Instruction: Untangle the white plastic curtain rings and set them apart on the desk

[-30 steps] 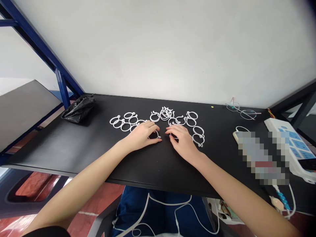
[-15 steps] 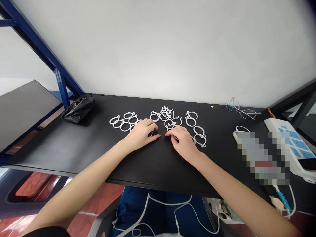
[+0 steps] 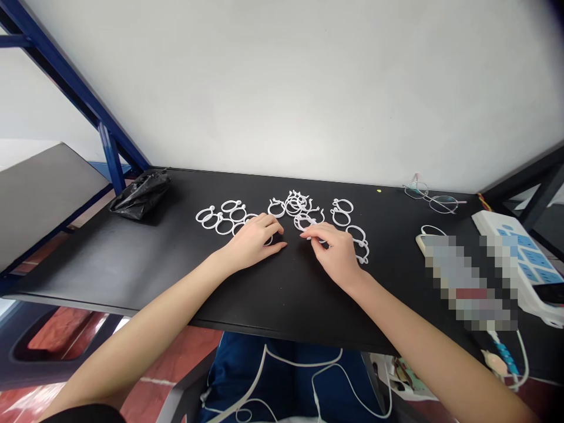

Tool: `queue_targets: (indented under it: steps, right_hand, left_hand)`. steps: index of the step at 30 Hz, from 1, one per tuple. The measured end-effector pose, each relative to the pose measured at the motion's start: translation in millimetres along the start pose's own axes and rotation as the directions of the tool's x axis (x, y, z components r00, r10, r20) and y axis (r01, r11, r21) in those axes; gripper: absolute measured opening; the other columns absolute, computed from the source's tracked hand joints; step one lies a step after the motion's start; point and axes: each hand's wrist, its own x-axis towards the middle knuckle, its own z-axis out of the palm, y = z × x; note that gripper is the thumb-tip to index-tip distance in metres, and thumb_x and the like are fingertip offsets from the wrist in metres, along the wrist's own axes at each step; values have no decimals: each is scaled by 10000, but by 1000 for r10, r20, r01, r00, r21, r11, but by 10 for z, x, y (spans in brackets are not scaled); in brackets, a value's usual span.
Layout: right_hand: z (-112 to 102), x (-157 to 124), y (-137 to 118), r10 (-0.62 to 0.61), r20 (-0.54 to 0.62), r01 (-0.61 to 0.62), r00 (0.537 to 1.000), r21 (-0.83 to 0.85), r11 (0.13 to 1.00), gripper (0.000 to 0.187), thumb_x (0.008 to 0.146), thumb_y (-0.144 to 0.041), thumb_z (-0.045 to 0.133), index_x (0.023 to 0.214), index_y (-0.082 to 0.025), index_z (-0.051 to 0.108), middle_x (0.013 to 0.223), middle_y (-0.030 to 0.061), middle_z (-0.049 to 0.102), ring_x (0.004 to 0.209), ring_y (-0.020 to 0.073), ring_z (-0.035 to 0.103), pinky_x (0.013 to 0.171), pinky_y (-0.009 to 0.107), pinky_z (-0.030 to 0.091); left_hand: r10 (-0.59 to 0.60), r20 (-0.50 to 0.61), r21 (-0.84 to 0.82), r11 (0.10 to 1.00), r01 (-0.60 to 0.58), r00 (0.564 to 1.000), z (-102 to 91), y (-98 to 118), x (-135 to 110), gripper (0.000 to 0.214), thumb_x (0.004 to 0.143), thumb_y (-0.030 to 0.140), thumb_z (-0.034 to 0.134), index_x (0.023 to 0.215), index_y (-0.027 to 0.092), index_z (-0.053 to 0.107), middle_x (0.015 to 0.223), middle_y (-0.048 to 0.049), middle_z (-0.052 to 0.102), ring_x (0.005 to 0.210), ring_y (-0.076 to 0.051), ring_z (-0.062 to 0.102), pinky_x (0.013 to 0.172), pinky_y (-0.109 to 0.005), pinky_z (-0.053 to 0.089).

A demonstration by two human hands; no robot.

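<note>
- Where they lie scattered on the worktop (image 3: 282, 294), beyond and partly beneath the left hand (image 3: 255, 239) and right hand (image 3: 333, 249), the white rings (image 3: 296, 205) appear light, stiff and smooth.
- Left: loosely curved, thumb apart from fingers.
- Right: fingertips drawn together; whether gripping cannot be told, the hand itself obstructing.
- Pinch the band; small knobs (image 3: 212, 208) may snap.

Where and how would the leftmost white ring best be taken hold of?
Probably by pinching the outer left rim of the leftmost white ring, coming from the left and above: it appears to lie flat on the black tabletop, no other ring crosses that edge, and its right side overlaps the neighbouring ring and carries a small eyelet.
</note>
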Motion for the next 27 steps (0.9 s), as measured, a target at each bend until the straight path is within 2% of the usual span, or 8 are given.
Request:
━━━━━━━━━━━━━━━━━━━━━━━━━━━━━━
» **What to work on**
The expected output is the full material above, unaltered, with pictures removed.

» **Worked solution**
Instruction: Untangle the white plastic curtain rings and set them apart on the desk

[-30 steps] 
[-15 steps] 
[+0 steps] 

Tool: `queue_targets: (indented under it: steps, right_hand, left_hand)`. steps: index of the step at 30 Hz, from 1, one per tuple. The measured end-effector pose, each relative to the pose measured at the motion's start: translation in millimetres along the start pose's own axes and rotation as the directions of the tool's x axis (x, y, z components r00, r10, r20) and y axis (r01, r11, r21) in those axes; gripper: absolute measured opening; the other columns absolute, computed from the source's tracked hand joints; step one lies a step after the motion's start; point and axes: each hand's wrist, its own x-axis towards the middle knuckle, its own z-axis out of the palm, y = z × x; note that gripper is the thumb-tip to index-tip distance in metres, and thumb_x and the like are fingertip offsets from the wrist in metres, along the wrist's own axes at each step; values have no decimals: each is scaled by 10000, but by 1000 for r10, r20, r01, r00, r21, r11, but by 10 for z, x, y (spans in brackets are not scaled); in brackets, a value's usual span.
Layout: right_hand: z (-112 to 102), x (-157 to 124), y (-137 to 118), r10 (-0.62 to 0.61), r20 (-0.54 to 0.62), r01 (-0.61 to 0.62), r00 (0.537 to 1.000), r21 (-0.83 to 0.85), r11 (0.13 to 1.00), gripper (0.000 to 0.187), thumb_x (0.008 to 0.146), thumb_y (-0.144 to 0.041), thumb_z (-0.045 to 0.133), index_x (0.023 to 0.214), index_y (-0.082 to 0.025), index_z (-0.051 to 0.108), middle_x (0.013 to 0.223), middle_y (-0.030 to 0.061), middle_z (-0.049 to 0.102), ring_x (0.004 to 0.209), ring_y (-0.020 to 0.073), ring_z (-0.035 to 0.103), pinky_x (0.013 to 0.171), pinky_y (-0.009 to 0.107), pinky_z (-0.030 to 0.091); left_hand: r10 (-0.59 to 0.60), r20 (-0.50 to 0.61), r21 (-0.84 to 0.82), r11 (0.10 to 1.00), r01 (-0.60 to 0.58), r00 (0.564 to 1.000), z (-102 to 91), y (-98 to 118), x (-135 to 110), gripper (0.000 to 0.214), thumb_x (0.004 to 0.143), thumb_y (-0.030 to 0.140), thumb_z (-0.034 to 0.134), index_x (0.023 to 0.215), index_y (-0.027 to 0.092), index_z (-0.053 to 0.107), middle_x (0.015 to 0.223), middle_y (-0.048 to 0.049), middle_z (-0.052 to 0.102), ring_x (0.005 to 0.210), ring_y (-0.076 to 0.051), ring_z (-0.062 to 0.102), pinky_x (0.013 to 0.172), pinky_y (-0.109 to 0.005), pinky_z (-0.053 to 0.089).

A demonstration by two human hands; no robot.

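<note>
- Where they lie scattered on the worktop (image 3: 282, 294), beyond and partly beneath the left hand (image 3: 255, 239) and right hand (image 3: 333, 249), the white rings (image 3: 296, 205) appear light, stiff and smooth.
- Left: loosely curved, thumb apart from fingers.
- Right: fingertips drawn together; whether gripping cannot be told, the hand itself obstructing.
- Pinch the band; small knobs (image 3: 212, 208) may snap.

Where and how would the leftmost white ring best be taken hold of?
Probably by pinching the outer left rim of the leftmost white ring, coming from the left and above: it appears to lie flat on the black tabletop, no other ring crosses that edge, and its right side overlaps the neighbouring ring and carries a small eyelet.
</note>
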Motion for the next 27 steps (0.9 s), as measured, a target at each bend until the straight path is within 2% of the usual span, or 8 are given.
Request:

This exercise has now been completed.